A private research group forecast that the economy will grow slowly as summer turns into fall _ if U.S. politicians can agree to raise the amount the government can borrow.
The political impasse means the government could default on its debts next month, potentially setting off a financial crisis. If a deal is reached by an Aug. 2 deadline, that "headwind" would recede, and the economy should resume its modest recovery, said Conference Board economist Ken Goldstein.
The Conference Board said Thursday that its index of leading economic indicators rose 0.3 percent in June. The index had rebounded 0.8 percent in May after dropping 0.3 percent in April. The April decline was the first since June 2010.
The June rise in leading indicators suggests that the recent slowdown in growth won't worsen into a recession over the next few months, even with high unemployment and a weak housing market.
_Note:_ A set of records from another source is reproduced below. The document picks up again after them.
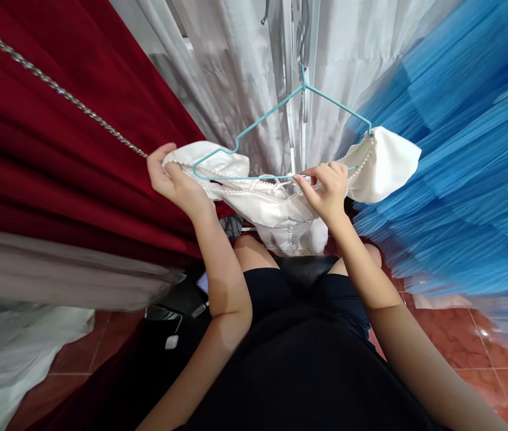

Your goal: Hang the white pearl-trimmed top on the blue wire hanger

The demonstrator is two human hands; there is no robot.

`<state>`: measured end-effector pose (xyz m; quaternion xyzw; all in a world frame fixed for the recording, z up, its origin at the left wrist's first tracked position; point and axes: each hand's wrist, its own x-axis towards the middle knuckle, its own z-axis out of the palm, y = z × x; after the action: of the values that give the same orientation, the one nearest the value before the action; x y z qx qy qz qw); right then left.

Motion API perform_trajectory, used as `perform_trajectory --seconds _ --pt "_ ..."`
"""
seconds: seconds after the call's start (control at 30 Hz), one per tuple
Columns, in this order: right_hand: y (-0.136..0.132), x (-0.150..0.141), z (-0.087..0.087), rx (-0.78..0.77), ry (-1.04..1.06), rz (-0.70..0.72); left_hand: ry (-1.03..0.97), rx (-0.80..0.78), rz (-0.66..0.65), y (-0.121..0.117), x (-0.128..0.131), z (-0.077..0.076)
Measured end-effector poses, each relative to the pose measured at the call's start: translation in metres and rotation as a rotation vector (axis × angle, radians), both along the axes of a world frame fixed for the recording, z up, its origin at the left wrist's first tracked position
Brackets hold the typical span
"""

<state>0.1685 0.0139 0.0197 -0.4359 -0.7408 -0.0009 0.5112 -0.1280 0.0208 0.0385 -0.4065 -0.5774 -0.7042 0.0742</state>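
Observation:
A white dress (263, 209) with pearl-beaded edging hangs in front of me, its right shoulder over a light blue wire hanger (269, 112). The hanger's hook is up at a metal rack. My left hand (175, 179) is closed around the dress's left sleeve, close to the hanger's left end, which shows over the cloth. With thumb and fingers pinched, my right hand (326, 185) grips the hanger's bottom bar at the dress's neckline. The right sleeve (389, 164) puffs out beyond that hand. The lower part of the dress drops toward my knees.
Deep red fabric (78, 120) with a beaded strand (60, 90) hangs at the left. Blue tulle (469, 167) fills the right side. White cloth (344, 54) hangs behind the rack's metal poles. Red tiles (474, 335) cover the floor. A black surface with a white plug-like item (171, 342) lies lower left.

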Motion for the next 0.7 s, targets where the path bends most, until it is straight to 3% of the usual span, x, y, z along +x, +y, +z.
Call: perform_trajectory --seconds 0.1,0.2,0.27,0.4,0.53,0.63,0.7 --pt "-0.003 -0.005 0.000 -0.036 0.038 0.029 0.034 -0.095 0.064 -0.023 0.013 -0.019" --pt "-0.006 -0.010 0.000 -0.036 0.065 0.035 0.184 0.110 0.130 -0.053 0.051 -0.034" --pt "-0.007 -0.012 0.000 -0.029 0.062 0.019 0.310 0.125 0.072 -0.067 0.078 -0.038" --pt "-0.009 -0.012 0.001 -0.028 0.044 0.007 0.543 -0.087 -0.110 -0.070 0.113 -0.025" --pt "-0.015 -0.010 0.004 -0.004 0.026 0.046 0.629 -0.258 -0.317 -0.055 0.125 -0.004" --pt "-0.017 -0.002 0.005 0.123 0.183 0.057 0.617 -0.342 -0.422 -0.051 0.125 0.000" --pt "-0.012 0.011 0.006 0.251 0.311 -0.012 0.627 -0.359 -0.433 -0.052 0.124 -0.003"
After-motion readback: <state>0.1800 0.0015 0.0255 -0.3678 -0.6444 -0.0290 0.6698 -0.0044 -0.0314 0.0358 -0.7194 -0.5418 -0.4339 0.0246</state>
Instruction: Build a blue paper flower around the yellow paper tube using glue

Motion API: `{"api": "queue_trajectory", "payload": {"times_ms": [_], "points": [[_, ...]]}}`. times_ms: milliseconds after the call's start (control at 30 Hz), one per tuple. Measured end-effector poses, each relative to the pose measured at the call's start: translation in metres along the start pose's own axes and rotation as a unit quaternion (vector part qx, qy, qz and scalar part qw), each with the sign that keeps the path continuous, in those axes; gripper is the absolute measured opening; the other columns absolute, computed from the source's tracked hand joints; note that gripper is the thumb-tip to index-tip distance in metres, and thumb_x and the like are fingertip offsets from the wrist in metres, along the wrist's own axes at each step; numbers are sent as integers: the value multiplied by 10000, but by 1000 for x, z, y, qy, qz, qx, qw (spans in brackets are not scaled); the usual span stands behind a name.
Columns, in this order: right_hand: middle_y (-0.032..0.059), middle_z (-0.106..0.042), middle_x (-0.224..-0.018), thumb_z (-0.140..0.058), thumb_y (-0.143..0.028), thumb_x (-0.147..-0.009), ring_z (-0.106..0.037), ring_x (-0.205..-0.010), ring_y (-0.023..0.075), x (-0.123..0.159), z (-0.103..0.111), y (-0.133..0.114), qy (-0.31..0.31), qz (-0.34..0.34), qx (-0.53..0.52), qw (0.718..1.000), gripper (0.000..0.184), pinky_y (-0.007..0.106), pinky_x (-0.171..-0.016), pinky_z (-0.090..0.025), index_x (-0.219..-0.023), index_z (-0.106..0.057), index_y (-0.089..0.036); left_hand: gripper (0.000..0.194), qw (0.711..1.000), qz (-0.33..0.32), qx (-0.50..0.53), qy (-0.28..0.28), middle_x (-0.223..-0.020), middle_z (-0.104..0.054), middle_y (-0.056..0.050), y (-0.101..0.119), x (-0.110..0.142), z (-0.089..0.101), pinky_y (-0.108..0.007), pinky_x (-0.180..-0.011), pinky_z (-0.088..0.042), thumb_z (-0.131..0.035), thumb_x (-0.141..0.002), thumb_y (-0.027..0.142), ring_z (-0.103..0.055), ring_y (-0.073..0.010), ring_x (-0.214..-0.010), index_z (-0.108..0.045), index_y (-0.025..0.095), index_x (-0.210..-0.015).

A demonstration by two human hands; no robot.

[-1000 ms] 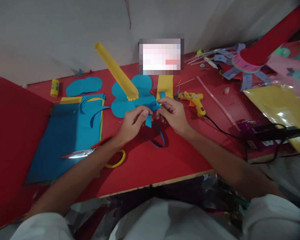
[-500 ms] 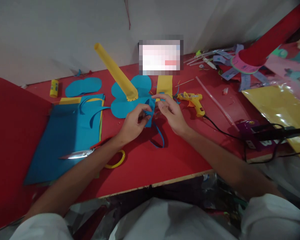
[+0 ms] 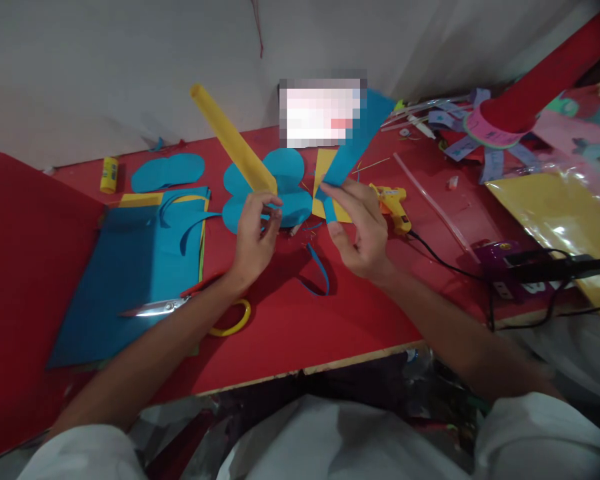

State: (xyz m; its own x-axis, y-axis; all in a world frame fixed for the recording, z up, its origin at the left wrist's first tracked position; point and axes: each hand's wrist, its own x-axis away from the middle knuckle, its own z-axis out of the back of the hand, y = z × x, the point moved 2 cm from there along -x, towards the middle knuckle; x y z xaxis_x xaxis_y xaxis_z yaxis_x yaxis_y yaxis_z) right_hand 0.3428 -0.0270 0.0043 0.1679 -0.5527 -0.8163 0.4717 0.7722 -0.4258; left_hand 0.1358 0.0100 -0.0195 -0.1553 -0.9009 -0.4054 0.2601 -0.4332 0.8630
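1. R hand (image 3: 359,227): fingers nearly closed, thumb below, w/ blue paper strip (image 3: 363,137) pinched in fingertips. Strip is off the bench (image 3: 365,327), tilted up & to the right; bent lower end is nr thumb, top overlaps edge of pixelated panel (image 3: 313,110).
2. L hand (image 3: 260,233): fingers curled, thumb close to index, small gap. Can't tell if it grips anything. It's in front of base of yellow paper tube (image 3: 233,140).
3. Yellow tube leans up-left from middle of blue petal cutout (image 3: 285,173), which lies on bench, partly hidden by L hand.
4. Yellow paper piece (image 3: 325,160) behind R hand, partly covered by blue strip.
5. Yellow glue gun (image 3: 394,200) just right of R hand, nozzle end hidden; black cord runs off right. Clear stick (image 3: 435,205) beyond it.
6. Thin blue offcut (image 3: 325,277) curled on bench, between forearms.
7. Left side: scissors (image 3: 163,307) partly under L forearm, blades over blue sheets (image 3: 125,260); 2-lobed blue cutout (image 3: 167,171) & yellow glue tube (image 3: 110,175) nr wall.
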Motion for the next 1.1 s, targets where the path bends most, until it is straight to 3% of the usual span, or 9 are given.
{"api": "queue_trajectory", "payload": {"times_ms": [133,267,367,500,600,700,800,933,1100], "points": [[98,-771,-1181,-485,-331,-1094,-704,-1114,255,6,-13,2,-141,88,24,986,308,448,-1000,-568,-1231,-728,-202,408,993,79,87,-30,-792,-640,-9,2,2,-4,-286,-600,-508,-476,-1057,634,-581,-145,-629,-593,254,-1150],[111,-781,-1129,-468,-383,-1109,-709,-1022,236,16,-27,5,-223,93,19,970,360,399,-921,-587,-1101,-761,-175,565,980,136,132,-60,-724,-639,-14,-1,2,-7,-281,-575,-486,-410,-1028,738,-602,-152,-615,-634,221,-1068],[112,-783,-1118,-471,-382,-1109,-715,-982,233,19,-28,2,-226,116,38,966,370,380,-881,-591,-1113,-764,-156,569,977,149,118,-93,-737,-647,-12,-7,1,-7,-267,-553,-454,-443,-1017,739,-577,-138,-598,-647,209,-1051],[113,-786,-1176,-463,-359,-1113,-735,-1034,235,16,-25,-4,-215,113,75,967,366,371,-918,-604,-1190,-755,-151,370,992,80,40,-87,-831,-667,-17,-9,-1,-3,-264,-670,-490,-511,-1062,548,-616,-142,-733,-663,211,-1051],[135,-775,-1231,-462,-305,-1106,-739,-1085,242,12,-20,-4,-168,60,102,979,345,387,-966,-606,-1231,-745,-151,214,997,29,3,-74,-960,-686,-38,-8,-1,-2,-279,-780,-522,-525,-1048,359,-632,-152,-852,-677,211,-1079],[136,-769,-1242,-450,-283,-1101,-723,-1163,260,10,-15,-2,-126,-2,119,985,354,429,-1028,-592,-1291,-729,-178,228,994,-4,11,-112,-1092,-690,-60,-9,1,-7,-286,-777,-542,-552,-980,246,-636,-147,-845,-652,213,-1182],[129,-771,-1228,-452,-282,-1097,-724,-1169,259,10,-14,-1,-124,-15,126,984,358,421,-1022,-598,-1307,-725,-186,268,989,-46,2,-142,-1082,-678,-61,-8,4,-10,-288,-759,-538,-620,-947,245,-633,-146,-823,-629,202,-1211],[114,-781,-1211,-457,-278,-1100,-742,-1123,229,14,-20,-7,-145,28,127,981,339,369,-974,-614,-1238,-750,-180,148,988,-77,-27,-134,-958,-684,-51,-5,2,-8,-295,-767,-513,-632,-995,328,-629,-168,-852,-647,186,-959],[120,-750,-1296,-460,-244,-1097,-736,-1152,207,15,-20,-11,-156,73,108,979,311,323,-922,-610,-1194,-748,-178,169,981,-64,-9,-183,-949,-708,-51,-7,0,-7,-305,-792,-512,-595,-1014,334,-653,-186,-880,-668,190,-964]]}}
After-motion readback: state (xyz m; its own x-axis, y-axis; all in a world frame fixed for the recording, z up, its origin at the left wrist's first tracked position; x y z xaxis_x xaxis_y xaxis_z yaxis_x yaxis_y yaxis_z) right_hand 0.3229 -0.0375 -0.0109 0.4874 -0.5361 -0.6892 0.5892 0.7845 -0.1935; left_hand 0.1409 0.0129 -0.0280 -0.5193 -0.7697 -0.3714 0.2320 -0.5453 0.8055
The economy expanded at a 1.9 percent pace from January through March. Most economists believe growth was similarly weak from April through the end of June. Economists blame temporary factors, including a supply chain disruption resulting from the Japanese earthquake and tsunami and a spike in gas prices, for the sharply slower growth compared to the end of 2010.
Federal Reserve Chairman Ben Bernanke has said he believes growth will recover over the next six months. A pullback in gas prices and relief from the supply chain problems should help the economy, he has said. But he has also said high joblessness _ 9.2 percent in June _ and a weak housing market are hurdles to a full recovery.
Many private economists also expect a moderate pick-up in the second half of the year. The two straight monthly increases in the leading indicators in May and June help support the view that the second half of the year will at least not be as bad as the first six months of 2011 have been, said Barclays economist Troy Davig. Barclays expects 3 percent growth from July-September and 3.5 percent growth in the last three months of the year, with unemployment falling back below 9 percent.
That forecast assumes that the U.S. will not default on its debt, Davig said. But worries over the high-stakes political negotiations may have kept employers from hiring recently, he added.
"There's a lot of uncertainty. If there is a cataclysmic event, (employers) don't want to be suddenly saddled with a lot of employees" that they're then going to have to lay off, he said.
The employment situation has recently grown worse. Just 18,000 jobs were created in June, the smallest amount in nine months, and the unemployment rate rose to 9.2 percent. On Thursday, the government said the number of people applying for unemployment benefits rose to a seasonally adjusted 418,000 last week. Applications have topped 400,000 for 15 straight weeks, a sign of sluggish hiring.
Half of the 10 measures that the Conference Board compiles into its index showed improvement in June. Four declined, and one was steady.
The Federal Reserve's policies to help support financial markets and an increase in building permits, which signal future construction, were the biggest reasons the measure rose.
But a decline in stock prices, hours worked by factory employees and lower consumer confidence weighed down the index. The number of people applying for jobless benefits had a neutral effect on the leading indicators.
The Conference Board is a private research group based in New York. It uses data that has mostly already been released about real estate, manufacturing, employment, consumer confidence and financial markets in calculating the leading indicator index. The Conference Board also includes its own estimates about manufacturers' new orders and the country's money supply.